What is a Stop-Limit Order?

A stop-limit order is one of three types of orders that users can find on Tokocrypto. However, before the user goes deeper with this type, we recommend that you first learn about limit orders and the market.

In order to best understand what a stop-limit order is, we will first break it down into a stop price and a limit price. The stop price is the price that triggered a limit order, and the limit price is the price of the limit order that was triggered. This means, when the user's stop price is met, the user's limit order will be placed directly in the order book.

Although the stop and limit prices can be the same, this is not a requirement. In fact, it is safer for you to set the stop price (trigger price) slightly higher than the limit price (for sell orders) or slightly lower than the limit price (for buy orders). This increases the chance for a user's limit order to be fulfilled once the stop-limit is triggered.

How to use?

When the user has just bought 0.078 BNB at 401816 BIDR it is because the user believes that the price is close to the support limit and will rise from it.

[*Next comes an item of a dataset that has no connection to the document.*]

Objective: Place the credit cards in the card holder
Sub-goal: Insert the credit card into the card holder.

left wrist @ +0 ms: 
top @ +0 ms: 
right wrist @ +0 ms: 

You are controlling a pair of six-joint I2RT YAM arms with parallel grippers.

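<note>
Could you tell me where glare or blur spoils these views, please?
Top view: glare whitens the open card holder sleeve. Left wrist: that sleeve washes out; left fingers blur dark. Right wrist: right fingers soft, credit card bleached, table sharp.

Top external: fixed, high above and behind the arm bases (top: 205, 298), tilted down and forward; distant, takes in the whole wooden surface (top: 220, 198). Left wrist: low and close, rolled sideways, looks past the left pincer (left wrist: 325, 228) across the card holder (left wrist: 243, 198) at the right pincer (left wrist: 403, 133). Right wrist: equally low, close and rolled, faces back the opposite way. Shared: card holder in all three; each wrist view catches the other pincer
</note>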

In this situation, the user wants to place a stop-limit sell order to eliminate losses if the user's assumption is wrong, and the price falls. To do this, log into your Tokocrypto account and head over to the BNB/BIDR market. Then click on the Stop-Limit label and enter the stop and limit prices, along with the amount of BNB you wish to sell.
If the user believes that 401816 BIDR is a reliable support position, you can place a stop-limit order slightly below this price (in case the price falls). In this example, we will place a stop-limit order for 0.078 BNB with a stop price at 401616 BIDR and a limit price at 401416 BIDR.



When the user clicks the Sell BNB button, a confirmation window will appear. Make sure everything is correct then click the "Confirm" button to confirm.


User can scroll down to view and manage open user orders




Please note that a stop-limit order will only be placed when the price is met, and a limit order will be filled when the market price reaches your limit price. If your limit order is triggered (by the stop price), but the market price doesn't reach the price the user placed, the limit order will remain open.
Sometimes the user is in a situation where the price falls very quickly, and the user wants the user's stop-limit order to be exceeded without being fulfilled. In this case, you can immediately go to a market order to quickly exit the transaction.

When should the user use it?

Stop limit orders are very useful as a risk management tool, and users should use them to avoid significant losses. This tool is also very useful for creating sell orders to ensure that the user is taking profit when your target transaction is reached. The user can also use a stop-limit buy order to buy an asset after a resistance position has been crossed during an increase.